Oma Ilse Schneider sperrte Elke als Kleinkind weg, wenn sie abends ausgehen wollte. Regelmäßig. Einmal befreite Elke sich, indem sie im Schlafanzug aus dem Fenster kletterte und die Mutter in der Stadt suchen ging. Wo sie sein sollte, war sie nicht.
Opa Fritz Schneider wurde Schließer in der JVA Runkel. Elke selbst saß zwölf Monate in Haft.
Ich sperrte meine Erinnerungen weg. Zunächst behelfsmäßig in einen schmalen Wandschrank, gegen dessen Tür ich meinen Rücken drückte. Das Schloss schloss aber nicht recht, es blieb im Schrank nicht ruhig, es schrie heraus und stresste mir in den Nacken. Mithilfe professioneller Unterstützung schaffte ich mir bessere Gefäße an, um die Erinnerungen zu verschließen.
Heute dürfen sie manchmal heraus, sich zeigen und strecken, zum Bild werden und ihren Anspruch auf Teilhabe äußern, am Ganzen. (Schließlich ist ständige Auflösung kein Zustand. Auch ich habe das Recht auf einen roten Faden, auf ein zuverlässiges Erscheinungsbild.) Oft drängen sie sich jedoch feist und ungefragt ins Leben und kratzen das Unverdächtige kaputt.
Ich will nichts wegsperren, wenn ich ehrlich bin. Doch die existenziellen Spannungszustände, in die mich alte Traumen bis heute versetzen können, beanspruchen mich zu sehr. Wenn sie nach mir greifen, muss ich sie ernst nehmen und aushalten, sie durcharbeiten und ganz verstehen. Das ist eine raumgreifende, schmerzhafte Aufgabe. Jedes Mal, wenn es mir gelungen ist, sie zu überstehen, tröste ich mich mit der Fantasie, in Zukunft ganz sicher nie wieder von den Abgründen der Vergangenheit eingeholt zu werden.
Aber auch die Traurigkeit, diese harmlose kleine Schwester, kann ich nicht immer gebrauchen. Vor Kindern will ich nicht zerfließen. Vor den Nachbarn nicht. Nicht auf der Post. Nicht im Zug. Manchmal geschieht es mir doch und immer weine ich gerne, weil es ein Gefühl ist, und zwar ein selbstbestimmtes, eins, in dem ich führe und mit mir bin und in mir. Weinend kann ich immer lachen.

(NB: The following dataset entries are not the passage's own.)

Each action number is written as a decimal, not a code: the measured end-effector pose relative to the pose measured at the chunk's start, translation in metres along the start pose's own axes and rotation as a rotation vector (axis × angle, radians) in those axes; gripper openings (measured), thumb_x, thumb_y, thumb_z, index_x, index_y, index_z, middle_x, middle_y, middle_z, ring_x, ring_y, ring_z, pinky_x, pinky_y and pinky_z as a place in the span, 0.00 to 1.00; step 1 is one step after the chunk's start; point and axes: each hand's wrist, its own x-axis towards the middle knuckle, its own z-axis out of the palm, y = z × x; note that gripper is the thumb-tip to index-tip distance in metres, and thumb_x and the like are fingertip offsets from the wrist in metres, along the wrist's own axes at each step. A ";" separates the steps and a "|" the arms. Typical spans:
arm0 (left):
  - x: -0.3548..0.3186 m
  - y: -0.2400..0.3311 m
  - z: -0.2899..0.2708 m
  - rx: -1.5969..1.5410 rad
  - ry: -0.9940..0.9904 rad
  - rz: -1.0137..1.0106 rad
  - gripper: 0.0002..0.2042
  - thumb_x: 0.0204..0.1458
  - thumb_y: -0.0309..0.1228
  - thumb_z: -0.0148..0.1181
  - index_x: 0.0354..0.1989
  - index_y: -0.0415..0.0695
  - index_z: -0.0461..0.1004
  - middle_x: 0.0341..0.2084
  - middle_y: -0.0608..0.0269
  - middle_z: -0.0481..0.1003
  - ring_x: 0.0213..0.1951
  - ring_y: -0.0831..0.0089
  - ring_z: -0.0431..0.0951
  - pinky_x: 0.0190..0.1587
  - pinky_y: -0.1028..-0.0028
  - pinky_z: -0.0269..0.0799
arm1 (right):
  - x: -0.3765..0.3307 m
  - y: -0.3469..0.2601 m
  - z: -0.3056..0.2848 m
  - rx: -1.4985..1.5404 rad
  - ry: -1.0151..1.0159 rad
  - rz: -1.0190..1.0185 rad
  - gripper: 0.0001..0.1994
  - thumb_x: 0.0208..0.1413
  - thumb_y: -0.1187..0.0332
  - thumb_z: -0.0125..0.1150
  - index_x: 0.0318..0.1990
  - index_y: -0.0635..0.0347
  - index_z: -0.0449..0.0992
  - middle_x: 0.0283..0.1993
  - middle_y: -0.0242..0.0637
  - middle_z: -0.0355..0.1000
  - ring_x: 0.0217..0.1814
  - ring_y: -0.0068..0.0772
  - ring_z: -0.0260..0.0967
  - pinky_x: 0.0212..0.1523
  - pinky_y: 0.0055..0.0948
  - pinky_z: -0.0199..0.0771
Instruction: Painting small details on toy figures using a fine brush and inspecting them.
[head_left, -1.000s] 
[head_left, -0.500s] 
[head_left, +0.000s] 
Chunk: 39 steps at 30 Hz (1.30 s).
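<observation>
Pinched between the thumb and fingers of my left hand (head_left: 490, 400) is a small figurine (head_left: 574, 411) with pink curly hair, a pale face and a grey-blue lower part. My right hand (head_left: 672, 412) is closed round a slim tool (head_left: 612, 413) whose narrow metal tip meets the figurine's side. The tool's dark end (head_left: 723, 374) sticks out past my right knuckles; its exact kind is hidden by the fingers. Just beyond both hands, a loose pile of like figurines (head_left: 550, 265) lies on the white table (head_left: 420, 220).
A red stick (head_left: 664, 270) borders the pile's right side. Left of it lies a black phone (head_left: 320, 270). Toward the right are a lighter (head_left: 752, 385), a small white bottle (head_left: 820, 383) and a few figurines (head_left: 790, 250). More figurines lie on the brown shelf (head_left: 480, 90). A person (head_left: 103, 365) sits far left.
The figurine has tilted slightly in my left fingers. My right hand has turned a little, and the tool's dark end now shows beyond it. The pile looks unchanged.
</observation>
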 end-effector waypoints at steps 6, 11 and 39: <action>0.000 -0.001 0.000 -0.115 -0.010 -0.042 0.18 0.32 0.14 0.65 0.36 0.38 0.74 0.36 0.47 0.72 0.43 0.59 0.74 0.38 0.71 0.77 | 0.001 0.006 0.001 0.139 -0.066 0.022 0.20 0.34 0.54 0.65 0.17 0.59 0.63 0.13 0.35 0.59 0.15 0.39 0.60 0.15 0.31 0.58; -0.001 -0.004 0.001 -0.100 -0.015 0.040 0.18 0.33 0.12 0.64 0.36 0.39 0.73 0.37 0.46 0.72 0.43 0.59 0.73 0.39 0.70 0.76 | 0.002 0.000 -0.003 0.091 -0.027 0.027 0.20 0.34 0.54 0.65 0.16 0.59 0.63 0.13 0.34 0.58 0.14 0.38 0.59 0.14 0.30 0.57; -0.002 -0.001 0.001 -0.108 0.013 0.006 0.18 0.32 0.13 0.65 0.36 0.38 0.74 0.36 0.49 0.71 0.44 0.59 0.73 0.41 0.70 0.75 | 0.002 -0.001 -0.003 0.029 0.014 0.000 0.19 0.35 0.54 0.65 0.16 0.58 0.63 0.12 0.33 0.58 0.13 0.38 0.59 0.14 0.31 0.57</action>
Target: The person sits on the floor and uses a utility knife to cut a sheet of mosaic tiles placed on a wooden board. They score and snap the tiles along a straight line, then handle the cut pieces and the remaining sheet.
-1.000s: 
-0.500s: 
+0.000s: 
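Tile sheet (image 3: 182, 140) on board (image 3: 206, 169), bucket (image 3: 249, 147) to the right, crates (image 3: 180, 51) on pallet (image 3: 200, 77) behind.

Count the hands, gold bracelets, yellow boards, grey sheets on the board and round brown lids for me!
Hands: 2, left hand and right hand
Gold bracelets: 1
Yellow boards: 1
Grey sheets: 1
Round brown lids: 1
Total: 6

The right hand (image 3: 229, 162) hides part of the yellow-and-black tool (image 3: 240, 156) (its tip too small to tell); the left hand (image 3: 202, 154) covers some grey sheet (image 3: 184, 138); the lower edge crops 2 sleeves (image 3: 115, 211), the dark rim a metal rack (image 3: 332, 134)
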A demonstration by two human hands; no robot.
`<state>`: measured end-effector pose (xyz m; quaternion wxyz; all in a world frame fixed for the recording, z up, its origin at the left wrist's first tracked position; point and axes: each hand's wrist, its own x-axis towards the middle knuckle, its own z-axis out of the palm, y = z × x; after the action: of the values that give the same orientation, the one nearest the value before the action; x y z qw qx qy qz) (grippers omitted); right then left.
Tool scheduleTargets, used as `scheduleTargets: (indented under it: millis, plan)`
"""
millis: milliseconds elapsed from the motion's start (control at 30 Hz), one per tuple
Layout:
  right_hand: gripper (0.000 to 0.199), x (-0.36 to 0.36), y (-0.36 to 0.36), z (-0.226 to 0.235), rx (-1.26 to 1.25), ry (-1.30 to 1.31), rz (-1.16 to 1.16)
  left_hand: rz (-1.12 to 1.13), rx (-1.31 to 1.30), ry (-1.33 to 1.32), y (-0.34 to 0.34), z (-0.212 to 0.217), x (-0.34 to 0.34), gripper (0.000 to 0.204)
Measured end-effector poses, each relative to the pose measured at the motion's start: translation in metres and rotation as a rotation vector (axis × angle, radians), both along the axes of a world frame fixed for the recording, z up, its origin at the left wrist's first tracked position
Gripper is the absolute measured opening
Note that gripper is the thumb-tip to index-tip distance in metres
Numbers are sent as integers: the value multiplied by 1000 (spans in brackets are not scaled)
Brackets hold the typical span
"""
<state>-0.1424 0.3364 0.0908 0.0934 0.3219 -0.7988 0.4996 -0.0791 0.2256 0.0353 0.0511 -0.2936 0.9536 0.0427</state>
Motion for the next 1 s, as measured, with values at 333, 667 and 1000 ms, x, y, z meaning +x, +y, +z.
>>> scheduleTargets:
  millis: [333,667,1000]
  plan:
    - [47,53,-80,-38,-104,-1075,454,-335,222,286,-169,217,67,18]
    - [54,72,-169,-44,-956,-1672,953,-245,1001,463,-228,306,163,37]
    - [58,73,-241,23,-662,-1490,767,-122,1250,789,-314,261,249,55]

Wer das nicht kapiert, hat vielleicht nie Gefühlslosigkeit empfinden müssen, das Abgetrenntsein von sich und jedem Menschen und allen Gefühlen. Diese Einsamkeit ist besonders schlimm, weil sie absolut ist und das Ich keinen Standpunkt einnehmen kann, der diese Einsamkeit spiegelt oder relativiert. Die Einsamkeit hat keinen Namen und keine Gestalt. Es gibt keine Bilder, die diesen Zustand in Relation setzen, es gibt keine Farben, keine Totale. Sie ist unerkannt und ein Betrauern oder Bedauern unmöglich. Alles fehlt. Die Gefühlsregungen anderer scheinen fremd und falsch. Ein Tor liegt zwischen mir und der Welt, aber ich weiß nicht, dass mich das Tor von der Welt trennt. Für dieses Ich ist der enge Raum seiner Haft die Welt.
Nach der Vergewaltigung durch X. kam mir alles Reden nur noch sinnlos vor. (Da war ich achtzehn. Las gerade Nietzsche und wir waren auf Interrail in Osteuropa unterwegs.) Wir saßen auf dem Deck der Fähre nach Brindisi. Das Geplapper meiner besten Freundin ging mir einfach nur noch auf die Nerven. Ich hörte auf zu reden. Stattdessen kommentierte ich in meinem Kopf jeden Satz, den ich hörte, mit sarkastischer, rußiger Stimme.
Ich bin heute in Sicherheit und kann frei darüber sprechen. Das erste Sprechen darüber jedoch war eine folgenschwere Tat. Erst durch das Aussprechen wurde die erlebte Gewalt zur Wirklichkeit, dann erst spürte ich den Schmerz. Ein zweischneidiges Schwert. (Schreckliche Metapher.)